§ REQUIRED WORK
Retype, word for word, every line from the one holding "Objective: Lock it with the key" through the one holding "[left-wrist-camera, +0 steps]" in the entries below, both included, and only those lines.

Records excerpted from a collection
== Segment start ==

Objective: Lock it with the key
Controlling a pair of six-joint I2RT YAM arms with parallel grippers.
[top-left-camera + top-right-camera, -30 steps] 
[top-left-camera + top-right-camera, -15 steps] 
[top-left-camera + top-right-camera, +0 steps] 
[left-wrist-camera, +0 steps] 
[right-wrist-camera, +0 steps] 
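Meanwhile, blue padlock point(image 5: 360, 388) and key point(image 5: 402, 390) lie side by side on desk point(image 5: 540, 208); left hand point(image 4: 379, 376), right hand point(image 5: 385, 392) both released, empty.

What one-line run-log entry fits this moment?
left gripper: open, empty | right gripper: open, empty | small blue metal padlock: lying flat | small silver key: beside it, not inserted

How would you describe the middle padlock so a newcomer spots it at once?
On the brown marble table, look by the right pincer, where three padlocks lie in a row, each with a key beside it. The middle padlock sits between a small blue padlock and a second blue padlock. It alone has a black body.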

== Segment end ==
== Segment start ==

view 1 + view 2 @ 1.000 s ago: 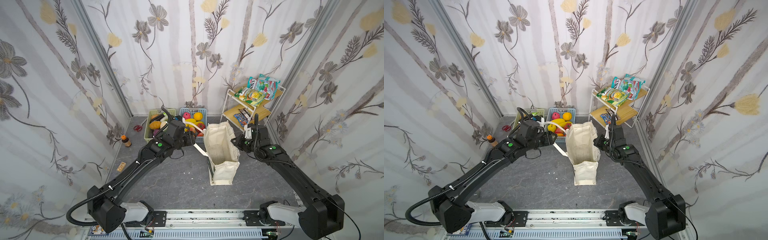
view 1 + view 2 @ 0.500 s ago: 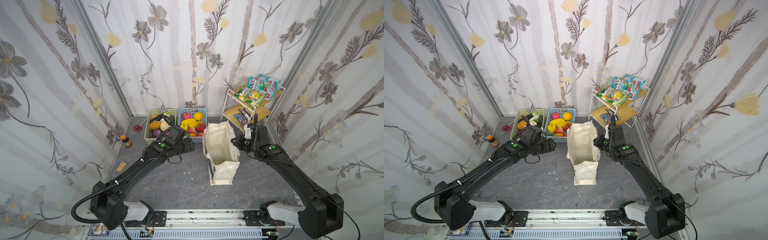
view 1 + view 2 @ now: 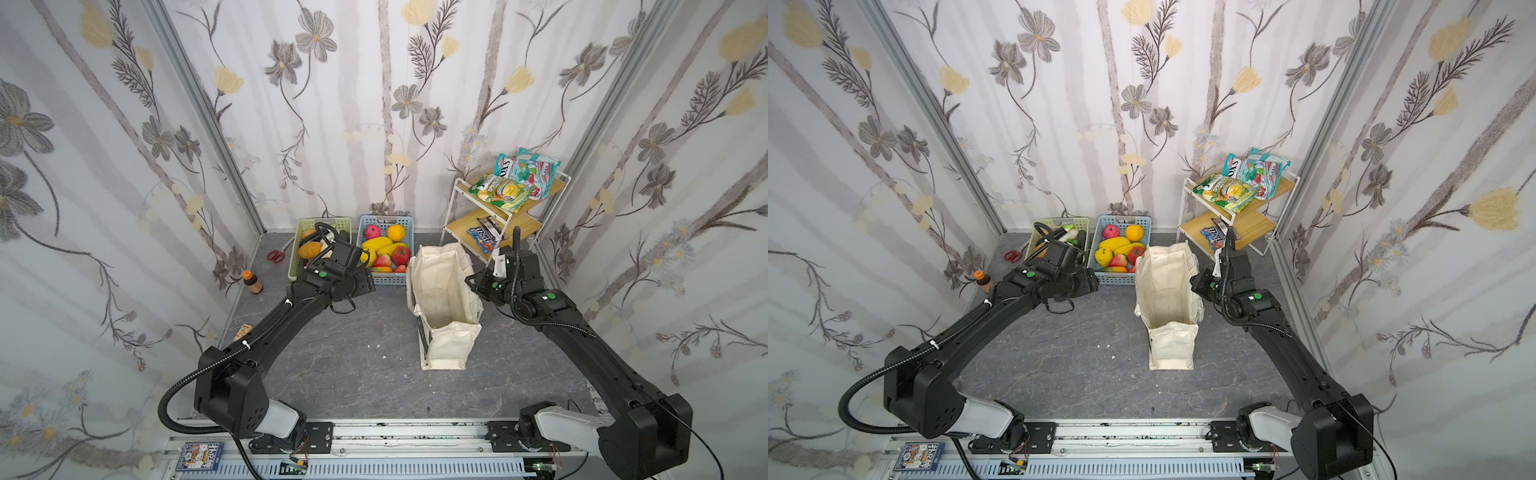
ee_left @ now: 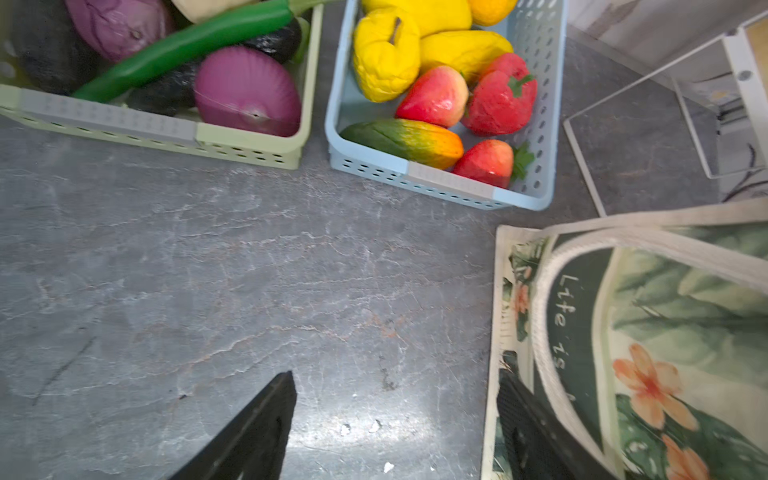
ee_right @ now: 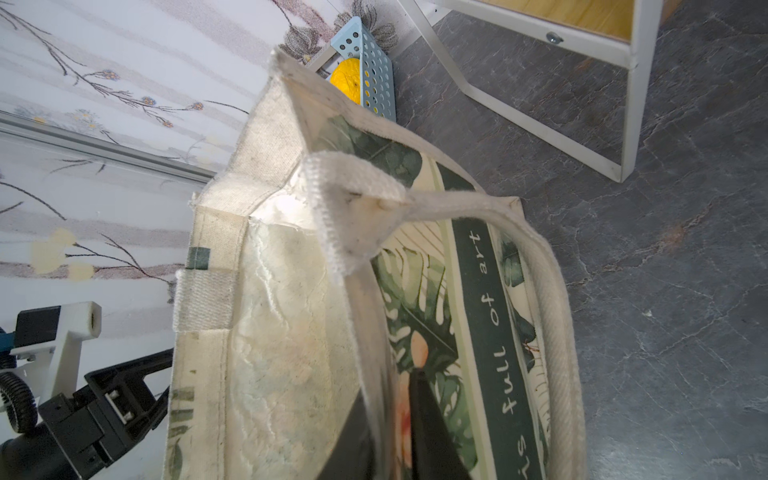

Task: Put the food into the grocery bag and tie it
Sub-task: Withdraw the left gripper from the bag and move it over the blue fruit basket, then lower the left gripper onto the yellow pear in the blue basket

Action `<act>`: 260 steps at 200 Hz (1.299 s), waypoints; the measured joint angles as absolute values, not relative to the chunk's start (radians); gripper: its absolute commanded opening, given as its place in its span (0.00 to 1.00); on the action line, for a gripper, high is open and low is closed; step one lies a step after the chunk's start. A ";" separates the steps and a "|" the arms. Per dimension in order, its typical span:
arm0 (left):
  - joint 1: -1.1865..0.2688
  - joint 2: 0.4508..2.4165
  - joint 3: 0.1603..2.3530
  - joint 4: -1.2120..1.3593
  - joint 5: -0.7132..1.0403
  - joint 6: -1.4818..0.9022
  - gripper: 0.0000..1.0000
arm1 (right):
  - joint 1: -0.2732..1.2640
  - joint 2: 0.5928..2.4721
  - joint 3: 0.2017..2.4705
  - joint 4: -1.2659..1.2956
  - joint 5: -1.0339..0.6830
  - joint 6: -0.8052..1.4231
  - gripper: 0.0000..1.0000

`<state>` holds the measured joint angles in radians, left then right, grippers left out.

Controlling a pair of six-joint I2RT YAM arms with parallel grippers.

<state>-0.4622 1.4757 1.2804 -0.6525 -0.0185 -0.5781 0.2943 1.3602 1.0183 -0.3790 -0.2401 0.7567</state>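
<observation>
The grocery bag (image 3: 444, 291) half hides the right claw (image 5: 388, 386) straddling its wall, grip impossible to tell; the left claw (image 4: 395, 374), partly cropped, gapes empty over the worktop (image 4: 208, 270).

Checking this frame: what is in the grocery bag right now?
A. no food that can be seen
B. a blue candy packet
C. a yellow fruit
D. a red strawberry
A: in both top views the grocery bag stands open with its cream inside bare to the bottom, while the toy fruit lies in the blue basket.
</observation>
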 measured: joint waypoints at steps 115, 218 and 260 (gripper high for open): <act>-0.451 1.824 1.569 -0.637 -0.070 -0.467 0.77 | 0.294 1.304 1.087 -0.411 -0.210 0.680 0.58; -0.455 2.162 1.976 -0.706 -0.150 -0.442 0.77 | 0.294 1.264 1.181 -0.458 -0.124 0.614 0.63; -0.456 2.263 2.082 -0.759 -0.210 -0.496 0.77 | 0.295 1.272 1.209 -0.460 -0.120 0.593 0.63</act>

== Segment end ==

§ EXERCISE RESULT
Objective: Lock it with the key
Controlling a pair of six-joint I2RT YAM arms with parallel grippers.
[top-left-camera + top-right-camera, -30 steps] 
[top-left-camera + top-right-camera, -15 steps] 
[top-left-camera + top-right-camera, +0 steps] 
[left-wrist-camera, +0 steps] 

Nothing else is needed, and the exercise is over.